Scott Johnson has a long Power Line post about why he thinks Virginia political scientist Larry Sabato was being disingenous when he personally vouched for allegations that George Allen once frequently used the N-word, when it turns out that Sabato (who went to the University of Virginia at the same time as the senator) was relying on others and had no first-hand knowledge.

Is George Allen, after macaca and the Jewish revelation, washed up as a presidential contender? Fred Barnes , writing in the Wall Street Journal, says no:

"Many conservatives are souring on Virginia's junior senator as a presidential candidate. Still: Should Mr. Allen overcome the media onslaught, effectively counter Mr. Webb's call for a withdrawal from Iraq, finish the campaign without breaking ranks with President Bush, and win a slugfest by a modest margin, he may emerge as a tough-minded survivor. The press won't like him any better, but he might earn the respect of Republican voters around the country. Candidates have been 'misunderestimated' before, and stranger things have happened in politics."

Who was the Other Woman? Meaning, who did the Republican candidate for New York attorney general fear her husband was messing around with when she talked to Bernie Kerik about wiretapping him? The New York Post is on the case:

"Jeanine Pirro confided to friends that she feared her scandal-plagued husband was having an affair with his lawyer's wife, Lisa Santangelo - a stunning brunette 20 years her junior, sources said yesterday."

Was it true? "Lisa's husband insisted yesterday the rumors were unfounded."

Did you follow the media orgy over whether Terrell Owens of the Dallas Cowboys did or didn't try to kill himself? (A police report says yes; he says no, blaming a brief hospitalization on an allergic reaction to painkillers. Here (via Romenesko) are the views of two sportswriters. First, Jay Hart :

"Thanks to the 24-hour news cycle, the same one that's given us Scott Peterson, JonBenet Ramsey and Natalee Holloway, we now have T.O. -- the suicide attempt that wasn't. But what do we in the media care, now that we've swept the hours of speculation under the rug, wiped our hands clean and can start fresh again? Actually, we won't do that. Why would we, now that we have a juicy little story about a story that never happened?

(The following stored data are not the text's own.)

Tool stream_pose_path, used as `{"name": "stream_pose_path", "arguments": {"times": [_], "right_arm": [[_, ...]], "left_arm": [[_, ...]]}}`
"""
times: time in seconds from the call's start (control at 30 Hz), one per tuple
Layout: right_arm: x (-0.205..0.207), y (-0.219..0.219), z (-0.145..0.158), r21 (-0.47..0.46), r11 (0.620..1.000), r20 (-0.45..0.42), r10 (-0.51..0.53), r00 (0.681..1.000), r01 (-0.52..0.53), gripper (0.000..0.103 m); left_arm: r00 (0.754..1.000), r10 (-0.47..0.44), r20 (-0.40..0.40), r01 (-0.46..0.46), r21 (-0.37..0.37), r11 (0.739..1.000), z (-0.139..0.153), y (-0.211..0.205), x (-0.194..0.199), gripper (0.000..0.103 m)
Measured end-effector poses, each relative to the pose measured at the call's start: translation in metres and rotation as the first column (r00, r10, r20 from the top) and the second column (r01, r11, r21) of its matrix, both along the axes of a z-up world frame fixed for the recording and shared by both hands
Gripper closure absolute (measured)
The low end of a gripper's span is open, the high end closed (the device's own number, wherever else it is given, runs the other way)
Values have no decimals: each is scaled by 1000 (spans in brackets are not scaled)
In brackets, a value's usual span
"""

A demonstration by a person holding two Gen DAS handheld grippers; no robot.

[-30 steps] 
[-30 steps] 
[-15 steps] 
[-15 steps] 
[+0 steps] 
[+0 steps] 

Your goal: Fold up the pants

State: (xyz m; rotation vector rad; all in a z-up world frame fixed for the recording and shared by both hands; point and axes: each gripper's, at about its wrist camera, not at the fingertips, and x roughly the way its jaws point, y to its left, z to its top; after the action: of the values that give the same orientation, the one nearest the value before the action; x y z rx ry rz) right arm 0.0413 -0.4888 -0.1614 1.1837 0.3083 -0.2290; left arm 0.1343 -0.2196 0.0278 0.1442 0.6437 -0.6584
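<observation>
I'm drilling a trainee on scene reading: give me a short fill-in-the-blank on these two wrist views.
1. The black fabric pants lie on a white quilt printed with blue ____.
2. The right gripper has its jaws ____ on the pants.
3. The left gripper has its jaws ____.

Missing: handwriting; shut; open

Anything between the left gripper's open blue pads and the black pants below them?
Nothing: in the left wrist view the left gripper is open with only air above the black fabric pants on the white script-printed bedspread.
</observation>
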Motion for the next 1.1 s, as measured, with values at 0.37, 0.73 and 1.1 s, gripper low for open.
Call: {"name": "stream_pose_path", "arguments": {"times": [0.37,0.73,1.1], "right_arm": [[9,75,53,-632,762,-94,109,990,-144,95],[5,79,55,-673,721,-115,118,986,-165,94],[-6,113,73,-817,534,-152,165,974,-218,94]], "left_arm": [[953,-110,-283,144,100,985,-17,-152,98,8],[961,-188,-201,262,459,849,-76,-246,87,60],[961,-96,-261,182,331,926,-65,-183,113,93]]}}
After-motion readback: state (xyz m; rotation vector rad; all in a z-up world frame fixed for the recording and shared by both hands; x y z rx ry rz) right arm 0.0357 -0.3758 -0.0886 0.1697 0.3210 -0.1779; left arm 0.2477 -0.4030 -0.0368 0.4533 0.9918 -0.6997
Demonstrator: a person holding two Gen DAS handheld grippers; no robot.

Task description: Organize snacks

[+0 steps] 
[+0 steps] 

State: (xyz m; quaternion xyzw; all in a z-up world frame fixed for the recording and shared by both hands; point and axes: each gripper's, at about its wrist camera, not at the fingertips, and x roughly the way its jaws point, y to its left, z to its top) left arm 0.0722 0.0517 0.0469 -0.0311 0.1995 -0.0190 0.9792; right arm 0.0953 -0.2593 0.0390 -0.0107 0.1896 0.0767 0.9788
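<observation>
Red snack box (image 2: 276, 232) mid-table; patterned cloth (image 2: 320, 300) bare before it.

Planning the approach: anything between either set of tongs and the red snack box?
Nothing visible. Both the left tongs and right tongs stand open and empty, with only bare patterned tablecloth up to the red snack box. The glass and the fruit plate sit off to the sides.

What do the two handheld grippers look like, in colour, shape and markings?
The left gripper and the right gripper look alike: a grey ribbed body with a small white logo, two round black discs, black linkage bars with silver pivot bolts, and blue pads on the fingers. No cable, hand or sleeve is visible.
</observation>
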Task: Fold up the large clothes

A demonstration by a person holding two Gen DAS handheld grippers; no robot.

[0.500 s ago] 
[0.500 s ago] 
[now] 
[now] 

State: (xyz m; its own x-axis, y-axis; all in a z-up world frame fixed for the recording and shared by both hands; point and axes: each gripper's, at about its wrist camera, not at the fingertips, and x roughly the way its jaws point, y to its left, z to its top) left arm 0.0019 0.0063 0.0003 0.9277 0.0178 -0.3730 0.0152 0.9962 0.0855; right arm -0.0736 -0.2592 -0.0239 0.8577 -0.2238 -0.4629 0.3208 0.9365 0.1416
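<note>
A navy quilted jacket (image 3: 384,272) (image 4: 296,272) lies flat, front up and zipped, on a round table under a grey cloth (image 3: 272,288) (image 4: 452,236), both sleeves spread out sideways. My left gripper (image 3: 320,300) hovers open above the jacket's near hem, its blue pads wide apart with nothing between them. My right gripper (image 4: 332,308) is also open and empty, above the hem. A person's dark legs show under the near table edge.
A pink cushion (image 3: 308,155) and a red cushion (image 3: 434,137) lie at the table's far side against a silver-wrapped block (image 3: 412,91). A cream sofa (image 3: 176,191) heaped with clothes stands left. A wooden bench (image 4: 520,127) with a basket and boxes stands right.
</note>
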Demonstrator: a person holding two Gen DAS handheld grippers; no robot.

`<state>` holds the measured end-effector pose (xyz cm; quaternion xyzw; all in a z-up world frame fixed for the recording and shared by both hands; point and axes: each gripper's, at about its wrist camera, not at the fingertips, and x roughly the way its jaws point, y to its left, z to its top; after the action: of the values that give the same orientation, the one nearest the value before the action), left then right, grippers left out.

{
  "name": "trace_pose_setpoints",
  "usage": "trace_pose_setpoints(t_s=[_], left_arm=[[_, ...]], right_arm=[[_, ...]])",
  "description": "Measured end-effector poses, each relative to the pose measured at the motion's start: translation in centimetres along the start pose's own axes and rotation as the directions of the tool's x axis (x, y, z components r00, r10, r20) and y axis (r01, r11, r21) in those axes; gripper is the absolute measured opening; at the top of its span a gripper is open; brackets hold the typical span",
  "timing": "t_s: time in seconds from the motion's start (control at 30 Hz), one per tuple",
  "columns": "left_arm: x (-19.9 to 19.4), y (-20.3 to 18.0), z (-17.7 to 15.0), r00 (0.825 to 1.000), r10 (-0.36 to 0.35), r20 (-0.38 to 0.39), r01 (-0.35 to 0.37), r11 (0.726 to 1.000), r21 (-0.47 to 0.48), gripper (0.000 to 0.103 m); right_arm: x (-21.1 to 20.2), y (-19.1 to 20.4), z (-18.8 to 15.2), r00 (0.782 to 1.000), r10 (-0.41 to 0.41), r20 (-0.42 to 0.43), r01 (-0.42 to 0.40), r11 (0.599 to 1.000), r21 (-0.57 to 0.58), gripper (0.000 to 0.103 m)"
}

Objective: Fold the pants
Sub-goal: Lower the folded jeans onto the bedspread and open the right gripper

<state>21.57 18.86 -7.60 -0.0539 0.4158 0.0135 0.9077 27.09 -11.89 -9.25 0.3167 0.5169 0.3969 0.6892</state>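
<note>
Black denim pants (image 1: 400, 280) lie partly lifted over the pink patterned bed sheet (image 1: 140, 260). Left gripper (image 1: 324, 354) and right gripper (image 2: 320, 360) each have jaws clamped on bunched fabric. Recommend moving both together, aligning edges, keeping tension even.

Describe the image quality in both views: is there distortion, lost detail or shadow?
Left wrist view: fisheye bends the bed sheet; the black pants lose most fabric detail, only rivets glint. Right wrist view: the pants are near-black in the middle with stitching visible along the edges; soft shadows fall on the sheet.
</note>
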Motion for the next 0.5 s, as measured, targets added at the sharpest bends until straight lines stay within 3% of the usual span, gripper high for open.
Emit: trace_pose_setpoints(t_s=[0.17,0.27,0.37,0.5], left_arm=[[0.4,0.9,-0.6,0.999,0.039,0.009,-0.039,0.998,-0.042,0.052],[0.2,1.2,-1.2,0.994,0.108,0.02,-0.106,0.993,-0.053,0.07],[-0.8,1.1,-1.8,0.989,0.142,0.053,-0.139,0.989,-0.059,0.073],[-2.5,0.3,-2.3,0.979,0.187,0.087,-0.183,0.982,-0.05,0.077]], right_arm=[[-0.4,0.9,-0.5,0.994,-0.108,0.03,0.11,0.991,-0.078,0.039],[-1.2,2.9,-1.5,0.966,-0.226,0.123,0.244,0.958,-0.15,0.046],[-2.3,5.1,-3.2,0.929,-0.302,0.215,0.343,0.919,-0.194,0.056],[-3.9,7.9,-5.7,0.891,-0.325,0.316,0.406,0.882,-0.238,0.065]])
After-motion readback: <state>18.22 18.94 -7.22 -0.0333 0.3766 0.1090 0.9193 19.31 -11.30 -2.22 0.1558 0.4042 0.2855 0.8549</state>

"As hard as you might find this to believe, we -- and by we, I mean the media -- hold the rest of the world to a higher standard than we hold ourselves. It's easy to do when there's no accountability. We can judge whom we want, for what we want, without ever looking in the mirror. And if we're wrong, well, it's OK, because we were just trying to report something we thought was for the common good, which trumps all . . .

"Over the last several years, T.O. has brought a lot of attention on himself, but not this time. Here's a situation that he didn't create, that he didn't force, that he didn't want any part of."

And in the opposite corner, Gregg Doyel :

"Blame the media for the latest Terrell Owens fiasco?

"You must be joking.

"And by you, I don't mean just you, the reader. I mean you, the media. Because there are enemies among us, enemies in major markets like Philadelphia and Miami who this morning are saying that somehow, the biggest loser in this entire Terrell Owens suicide story is the media.

"In one way we did lose. The story changed on us -- allegedly -- as Wednesday morning became Wednesday afternoon. When the facts change, the ignorant out there point at the media and call us incompetent. Kind of like when the facts about weapons of mass destruction changed and John Kerry stopped supporting the war, he was ignorantly called a flip-flopper. (I told you the media is liberal.)

"But in the Miami Herald the headline says, 'We are to blame for overreacting.'

"Huh?

"Terrell Owens, a Hall of Fame talent at receiver, is hospitalized overnight for a possible suicide attempt, and the media is to blame for the coverage that comes next? Terrell Owens, one of the most fascinatingly repulsive characters in sports, is said to have had pills pried from his mouth, and the media gets ripped for climbing down this story's throat?

"You must be joking."

Sadly, the breathless coverage was no joke.